Graham concluded her presentation with her poem called “Sankofa.” This is a piece connected to the African diaspora that emphasizes the origins of African Americans before slavery. 

“We’re in the middle of Black History Month, and it’s important for people in the diaspora to understand that our history did not begin with slavery,” Graham said. “That is not where our story starts.”

After Graham’s presentation, Morgan Younge conducted a dramatic performance of the poem “The Mask” by Maya Angelou. Younge is an experienced actor, director and theater educator in her professional life. She said that attending the African American Read-In has been one of her “favorite traditions” for the last six years.

Following Younge was Brett Seekford, a graduate student in the Department of English at the University of Delaware, who presented two excerpts. The first excerpt came from James Baldwin’s “Go Tell It On The Mountain,” a novel about an African American man who tries to reconcile his religious, sexual and familial identity.

“These are two authors that you might want to read more of,” Délice Williams said. “Part of what we hope to do this evening is whet your appetite for more words.”

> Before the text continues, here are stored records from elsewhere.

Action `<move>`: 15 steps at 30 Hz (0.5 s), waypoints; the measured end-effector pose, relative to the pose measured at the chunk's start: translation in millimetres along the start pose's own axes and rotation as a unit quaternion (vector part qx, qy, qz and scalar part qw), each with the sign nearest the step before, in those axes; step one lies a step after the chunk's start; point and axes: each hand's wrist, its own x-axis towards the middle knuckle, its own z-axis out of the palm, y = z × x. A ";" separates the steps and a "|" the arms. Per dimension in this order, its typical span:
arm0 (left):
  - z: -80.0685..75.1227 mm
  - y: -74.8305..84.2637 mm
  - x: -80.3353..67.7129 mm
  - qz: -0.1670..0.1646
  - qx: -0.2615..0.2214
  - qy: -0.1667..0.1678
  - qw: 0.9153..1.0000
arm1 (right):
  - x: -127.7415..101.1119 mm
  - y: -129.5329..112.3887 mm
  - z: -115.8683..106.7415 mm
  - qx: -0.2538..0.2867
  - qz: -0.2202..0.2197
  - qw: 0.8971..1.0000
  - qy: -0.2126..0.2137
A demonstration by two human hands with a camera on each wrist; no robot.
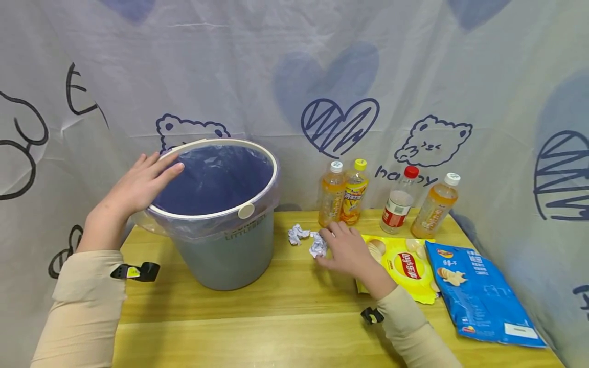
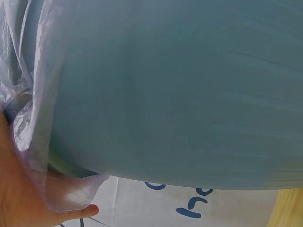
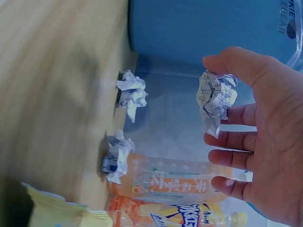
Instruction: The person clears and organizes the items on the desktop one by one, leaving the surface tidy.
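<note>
My left hand (image 1: 142, 184) rests on the left rim of a grey-blue trash bin (image 1: 230, 263), its fingers fairly straight. A thin translucent liner (image 2: 40, 142) folds over the rim and hangs beside that hand. On the right, my other hand (image 3: 279, 118) pinches a crumpled paper ball (image 3: 215, 99) between thumb and fingers. Two more paper balls show in the right wrist view: one (image 3: 132, 94) nearer the bin, another (image 3: 118, 156) by the bottles. From the head view, the right hand reaches over the wooden table (image 1: 257, 327) with its palm side hidden.
Behind the right hand stand an orange drink bottle (image 1: 330, 199) and a yellow-capped bottle (image 1: 354, 197). Farther right are a red-capped bottle (image 1: 397, 207) and another orange drink bottle (image 1: 434, 209). A yellow chip bag (image 1: 409, 271) and a blue chip bag (image 1: 483, 296) lie flat. Printed cloth (image 1: 257, 66) hangs behind.
</note>
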 end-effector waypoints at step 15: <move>-2.7 1.3 -1.2 -0.014 0.030 -0.010 0.999 | 5.0 -0.1 -12.1 0.009 -0.003 1.000 0.013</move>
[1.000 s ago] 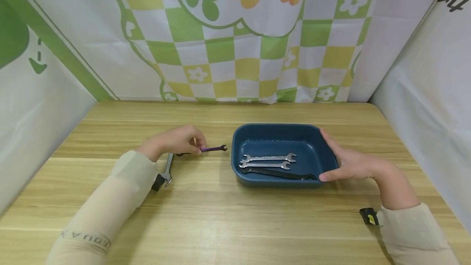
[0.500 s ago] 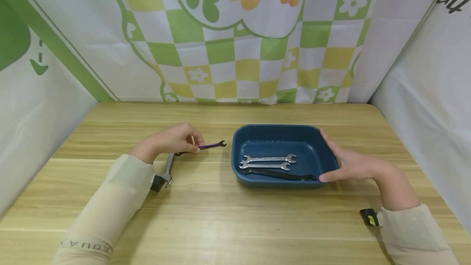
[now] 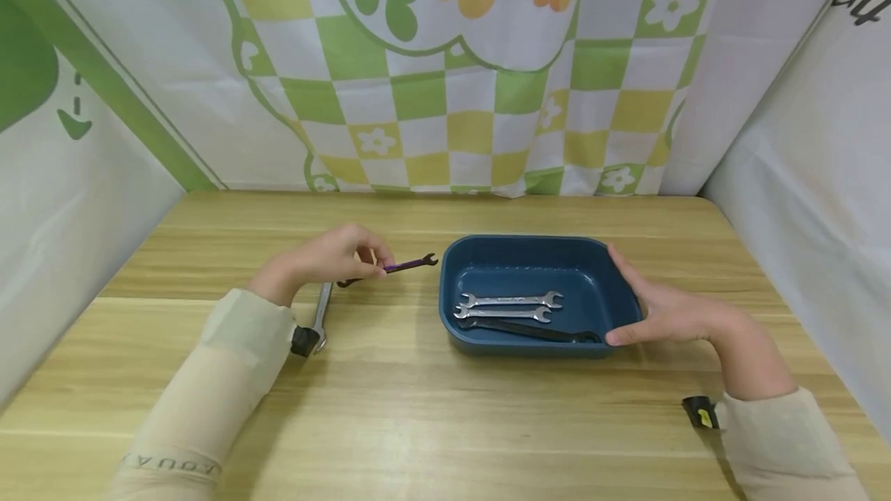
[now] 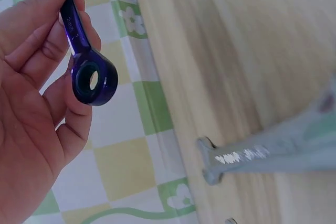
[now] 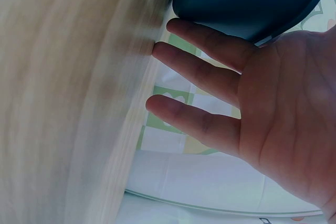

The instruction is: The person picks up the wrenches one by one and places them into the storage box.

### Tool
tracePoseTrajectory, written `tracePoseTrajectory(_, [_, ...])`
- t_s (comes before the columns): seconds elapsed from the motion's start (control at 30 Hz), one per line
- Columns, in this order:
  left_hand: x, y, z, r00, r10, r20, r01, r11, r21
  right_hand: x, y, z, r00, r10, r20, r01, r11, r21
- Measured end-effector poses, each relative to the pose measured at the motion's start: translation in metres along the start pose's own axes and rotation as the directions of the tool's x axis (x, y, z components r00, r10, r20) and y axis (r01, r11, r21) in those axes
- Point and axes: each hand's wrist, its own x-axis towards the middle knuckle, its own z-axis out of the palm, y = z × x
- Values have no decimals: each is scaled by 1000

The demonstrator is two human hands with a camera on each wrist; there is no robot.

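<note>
Small purple metal combination spanner [image 3: 409, 264]: light, rigid, smooth; pinched mid-shank by left hand [image 3: 327, 256]. Dark blue plastic tray [image 3: 466, 331] steadied by flat, straight-fingered right hand [image 3: 668, 308].

— What sort of place is this?

— A staged recording booth rather than a real workshop. A wooden table [image 3: 418, 408] is closed in on three sides by hanging cloth.

— What cloth?

— A checked green-and-yellow curtain [image 3: 459, 99] with flowers hangs at the back, with plain white sheets [image 3: 814, 138] at the sides.

— Any tools?

— Only hand tools: wrenches [image 3: 508, 306] lying in a blue tray [image 3: 529, 348], and another wrench [image 3: 321, 315] on the tabletop. No bench, vise or machines show.
</note>
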Motion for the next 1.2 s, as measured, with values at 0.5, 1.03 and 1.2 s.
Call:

The last presenter aside from the hosts was Mariam Williams, a manager for the project Chronically Resistant, which is based out of the Free Library in Philadelphia and works to promote resistance against injustice through art, literature and other archives. Mariam Williams read an excerpt from the book “How to Make Love to a Physicist” by Deesha Philyaw, a book that helps break down what Mariam Williams describes as the “Jezebel stereotypes” of Black women. 

Finally, the three hosts shared excerpts from their chosen pieces. Probasco shared an excerpt from the “Vanishing Half” by Britt Bennet, which tells the story of twins with lighter skin, one of whom decides to “pass” and live life as a white person while the other of whom decides to present as a Black woman. The book discusses the positives and negatives of each twin’s choice. 

Délice Williams read an excerpt from the book “Long Way Down” by Jason Reynolds, which tells the story of a young African American man’s struggle when his brother is shot dead in the street. 

Green closed the night with an excerpt from the poem “For Colored Girls Who Have Considered Suicide / When the Rainbow is Enuff” by Ntozake Shange. This poem covers many topics and shares a message about Black girls trying to find their way in the world. 

Ultimately, the main goals of the read-in were to create a safe space in which to celebrate and share the literary works of African Americans and emphasize the ability of stories and poems to express emotions in a new way.

“It’s known to be therapeutic to give voice to our stories and to our poems because it helps us set our hearts free when we are in pain or when we are struggling,” Graham said. “Even if we don’t ever share them with other people, it’s something about them that makes them come alive.”